■ Assigned task
In the data below, find every line with the string "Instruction" and pull it out.

■ Supplied data
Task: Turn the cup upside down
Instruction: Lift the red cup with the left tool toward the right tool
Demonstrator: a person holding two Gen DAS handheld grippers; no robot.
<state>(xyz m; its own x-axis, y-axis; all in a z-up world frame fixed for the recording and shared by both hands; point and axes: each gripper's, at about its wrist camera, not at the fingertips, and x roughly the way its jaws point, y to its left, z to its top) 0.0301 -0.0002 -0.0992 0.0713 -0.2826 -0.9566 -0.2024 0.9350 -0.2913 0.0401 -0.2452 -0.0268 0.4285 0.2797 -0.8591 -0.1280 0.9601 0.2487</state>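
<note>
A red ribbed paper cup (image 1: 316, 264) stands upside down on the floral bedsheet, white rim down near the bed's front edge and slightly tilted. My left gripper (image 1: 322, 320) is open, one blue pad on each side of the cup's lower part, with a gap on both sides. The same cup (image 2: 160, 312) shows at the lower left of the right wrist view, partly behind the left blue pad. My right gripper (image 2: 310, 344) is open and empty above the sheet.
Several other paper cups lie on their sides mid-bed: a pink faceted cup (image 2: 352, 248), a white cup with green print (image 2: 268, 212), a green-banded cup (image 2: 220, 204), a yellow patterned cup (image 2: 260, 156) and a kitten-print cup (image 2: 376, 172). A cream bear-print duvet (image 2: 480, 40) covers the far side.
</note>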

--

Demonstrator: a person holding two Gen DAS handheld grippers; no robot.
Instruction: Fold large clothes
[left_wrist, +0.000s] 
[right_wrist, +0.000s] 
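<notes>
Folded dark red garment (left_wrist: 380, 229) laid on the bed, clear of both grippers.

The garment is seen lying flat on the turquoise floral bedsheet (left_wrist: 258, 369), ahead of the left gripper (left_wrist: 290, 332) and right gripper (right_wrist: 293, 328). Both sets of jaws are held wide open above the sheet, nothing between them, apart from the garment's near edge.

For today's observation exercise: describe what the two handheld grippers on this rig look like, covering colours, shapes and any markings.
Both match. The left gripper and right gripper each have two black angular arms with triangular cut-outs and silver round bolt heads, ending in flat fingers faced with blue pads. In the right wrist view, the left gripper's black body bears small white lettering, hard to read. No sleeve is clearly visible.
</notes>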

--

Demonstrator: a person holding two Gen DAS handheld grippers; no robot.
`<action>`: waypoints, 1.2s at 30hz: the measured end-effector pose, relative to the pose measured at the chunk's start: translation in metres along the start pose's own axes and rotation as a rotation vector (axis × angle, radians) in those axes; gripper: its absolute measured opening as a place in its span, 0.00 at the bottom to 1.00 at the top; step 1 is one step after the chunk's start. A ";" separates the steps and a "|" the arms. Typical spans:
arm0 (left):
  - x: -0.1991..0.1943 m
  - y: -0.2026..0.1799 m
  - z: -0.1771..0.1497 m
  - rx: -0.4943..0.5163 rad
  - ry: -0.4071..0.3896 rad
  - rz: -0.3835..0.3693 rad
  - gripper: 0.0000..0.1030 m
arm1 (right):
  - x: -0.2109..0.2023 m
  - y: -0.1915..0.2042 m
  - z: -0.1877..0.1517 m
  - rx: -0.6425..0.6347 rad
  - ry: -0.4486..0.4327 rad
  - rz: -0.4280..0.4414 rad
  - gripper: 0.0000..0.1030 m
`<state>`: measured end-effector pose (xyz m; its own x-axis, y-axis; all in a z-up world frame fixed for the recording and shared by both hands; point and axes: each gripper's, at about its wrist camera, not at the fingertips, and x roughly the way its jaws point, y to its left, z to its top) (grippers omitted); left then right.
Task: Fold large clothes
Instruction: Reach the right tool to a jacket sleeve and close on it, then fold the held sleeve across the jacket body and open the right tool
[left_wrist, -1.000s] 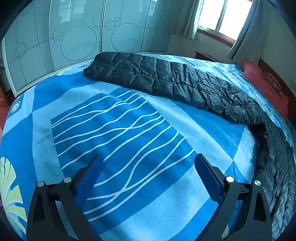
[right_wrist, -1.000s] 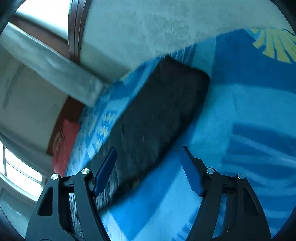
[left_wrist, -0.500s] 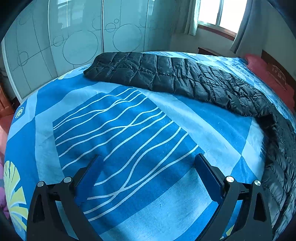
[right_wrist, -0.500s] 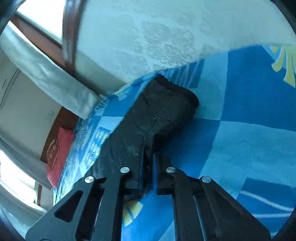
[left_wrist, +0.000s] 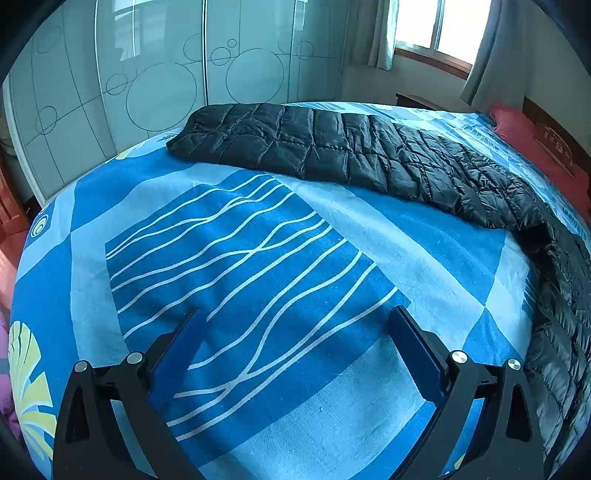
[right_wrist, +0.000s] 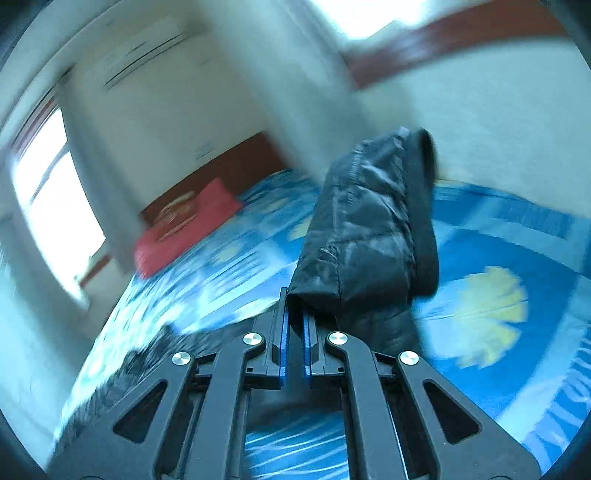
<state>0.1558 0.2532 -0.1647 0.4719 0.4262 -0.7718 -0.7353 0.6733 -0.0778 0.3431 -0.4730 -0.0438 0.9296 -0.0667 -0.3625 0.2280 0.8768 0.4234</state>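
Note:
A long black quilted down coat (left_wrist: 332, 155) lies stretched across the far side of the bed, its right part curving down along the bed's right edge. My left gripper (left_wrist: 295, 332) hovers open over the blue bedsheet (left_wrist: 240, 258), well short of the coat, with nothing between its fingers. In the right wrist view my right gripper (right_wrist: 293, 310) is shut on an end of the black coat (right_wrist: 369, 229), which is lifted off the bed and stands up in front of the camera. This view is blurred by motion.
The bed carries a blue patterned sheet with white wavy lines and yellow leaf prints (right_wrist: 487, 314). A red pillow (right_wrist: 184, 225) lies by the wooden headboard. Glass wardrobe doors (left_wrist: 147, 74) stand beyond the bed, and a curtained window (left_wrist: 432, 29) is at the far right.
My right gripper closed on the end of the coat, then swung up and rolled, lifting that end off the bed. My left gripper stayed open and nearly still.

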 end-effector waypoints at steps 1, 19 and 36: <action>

■ Task result
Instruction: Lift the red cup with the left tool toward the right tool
Instruction: Fold large clothes
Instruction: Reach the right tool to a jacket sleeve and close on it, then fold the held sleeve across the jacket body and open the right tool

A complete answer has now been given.